Yeah I agree with everything you say; it’s just I was trying to remind myself of enough of SLT to give a a ‘five minute pitch’ for SLT to other people, and I didn’t like the idea that I’m hanging it of the ReLU.
I guess the intuition behind the hierarchical nature of the models leading to singularities is the permutation symmetry between the hidden channels, which is kind of an easy thing to understand.
I get and agree with your point about approximate equivalences, though I have to say that I think we should be careful! One reason I’m interested in SLT is I spent a lot of time during my PhD on Bayesian approximations to NN posteriors. I think SLT is one reasonable explanation of why this. never yielded great results, but I think hand-wavy intuitions about ‘oh well the posterior is probably-sorta-gaussian’ played a big role in it’s longevity as an idea.
yeah it’s not totally clear what this ‘nearly singular’ thing would mean? Intuitively, it might be that there’s a kind of ‘hidden singularity’ in the space of this model that might affect the behaviour, like the singularity in a dynamic model with a phase transition. but im just guessing
Maybe this is on us for not including enough detail in the post, but I’m pretty confident that you would lose your bet no matter how you operationalised it. We did compare ITO to using the encoder to pick features (using the top k) then optimising the weights on those feature at inference time, and to learning a post hoc scale and to address the ‘shrinkage’ problem where the encoder systematically underweights features, and gradient pursuit consistently outperformed both of them, so I think that gradient pursuit doesn’t just fiddle round with low weight, it also chooses features ‘better’.
With respect to your threshold thing; the structure of the specific algorithm we used (gradient pursuit) means that if GP has selected a feature, it tends to assign it quite a high weight, so I don’t think that would do much; SAE encoders tend to have much more features close to zero, because it’s structurally hard for them to avoid doing this. I would almost turn around your argument; i think that low-activating features in a normal SAE are likely to not be particularly interesting or interpretable either, as the structure of an SAE makes it difficult for them to avoid having features that have interference activate spuriously.
One quirk of gradient pursuit that is a bit weird is that it will almost always choose a new feature which is orthogonal to the span of features selected so far, which does seem a little artificial.
Whether the way that it chooses features better is actually better for interpretability is difficult to say. As we say in the post, we did manually inspect some examples and we couldn’t spot any obvious problems with the ITO decomposition, but we haven’t done a properly systematic double blind comparison of ITO to encoder ‘explanations’ in terms of interpretability because it’s quite expensive for us in terms of time.
I think that it’s too early to say whether ITO is ‘really’ helping or not, but I am pretty confident it’s worth more exploration, which is why we are spreading the word about this specific algorithm in this snippet (even though we didn’t invent it). I think training models using GP at train time, getting rid of the SAE framework altogether, is also worth exploring to be honest. But at the moment it’s still quite hard to give sparse decompositions an ‘interpretability score’ which is objective and not too expensive to make, so it’s a bit difficult to see how we would evaluate something like this. (I think auto-interp could be a reasonable way of screening ideas like this once we are running it more easily)
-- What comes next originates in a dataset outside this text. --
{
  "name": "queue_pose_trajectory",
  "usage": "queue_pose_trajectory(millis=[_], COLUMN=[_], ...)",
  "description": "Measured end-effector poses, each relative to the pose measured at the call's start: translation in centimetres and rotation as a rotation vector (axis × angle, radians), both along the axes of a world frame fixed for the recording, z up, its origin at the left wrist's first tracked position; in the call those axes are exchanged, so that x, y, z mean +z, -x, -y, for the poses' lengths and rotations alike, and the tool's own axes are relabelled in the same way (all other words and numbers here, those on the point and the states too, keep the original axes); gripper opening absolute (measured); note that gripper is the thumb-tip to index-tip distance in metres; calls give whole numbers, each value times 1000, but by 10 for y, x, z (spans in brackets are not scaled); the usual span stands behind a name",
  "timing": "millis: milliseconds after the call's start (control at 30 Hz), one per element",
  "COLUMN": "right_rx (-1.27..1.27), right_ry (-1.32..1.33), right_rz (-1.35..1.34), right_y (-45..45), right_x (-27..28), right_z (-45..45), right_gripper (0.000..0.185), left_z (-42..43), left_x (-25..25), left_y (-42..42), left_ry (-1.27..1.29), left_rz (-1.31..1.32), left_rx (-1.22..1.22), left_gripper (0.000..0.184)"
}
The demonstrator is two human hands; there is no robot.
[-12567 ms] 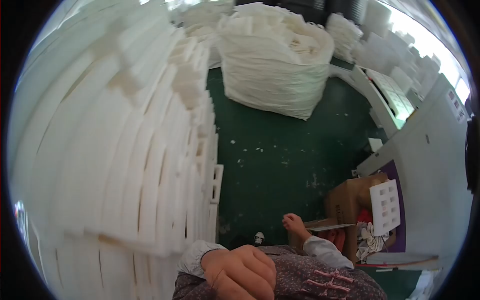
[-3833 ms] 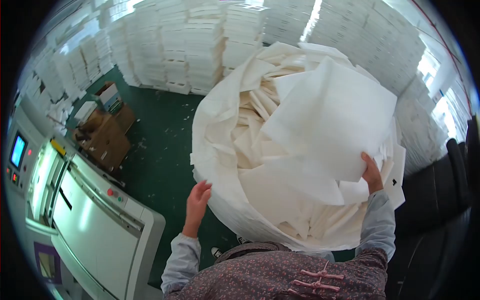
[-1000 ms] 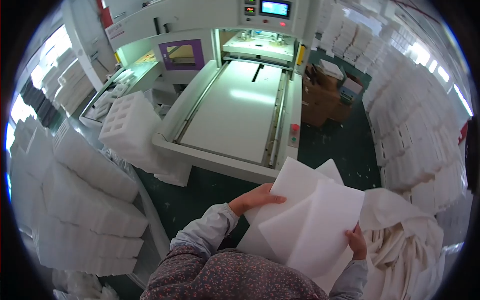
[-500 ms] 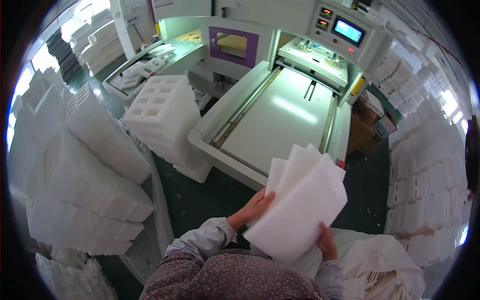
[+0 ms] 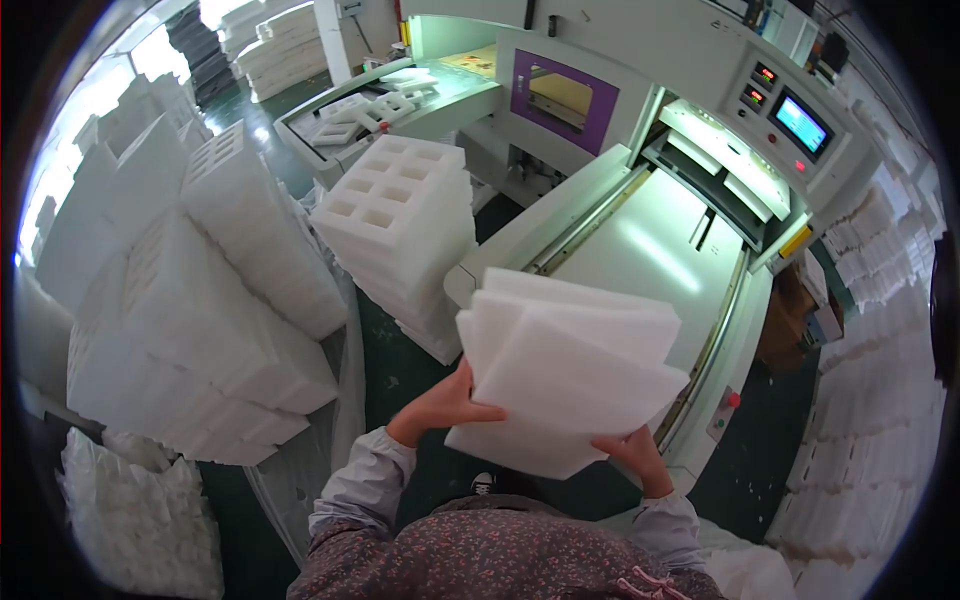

I think there is a fairly reasonable theoretical argument that non-SAE decompositions won’t work well for superposition (because the NN can’t actually be using an iterative algorithm to read features) but I do think that I haven’t really seen any empirical evidence that this is either true or false to be honest, and I don’t think we should rule out that non-SAE methods would just work loads better; they do work much better for almost every other sparse optimisation algorithm afaik.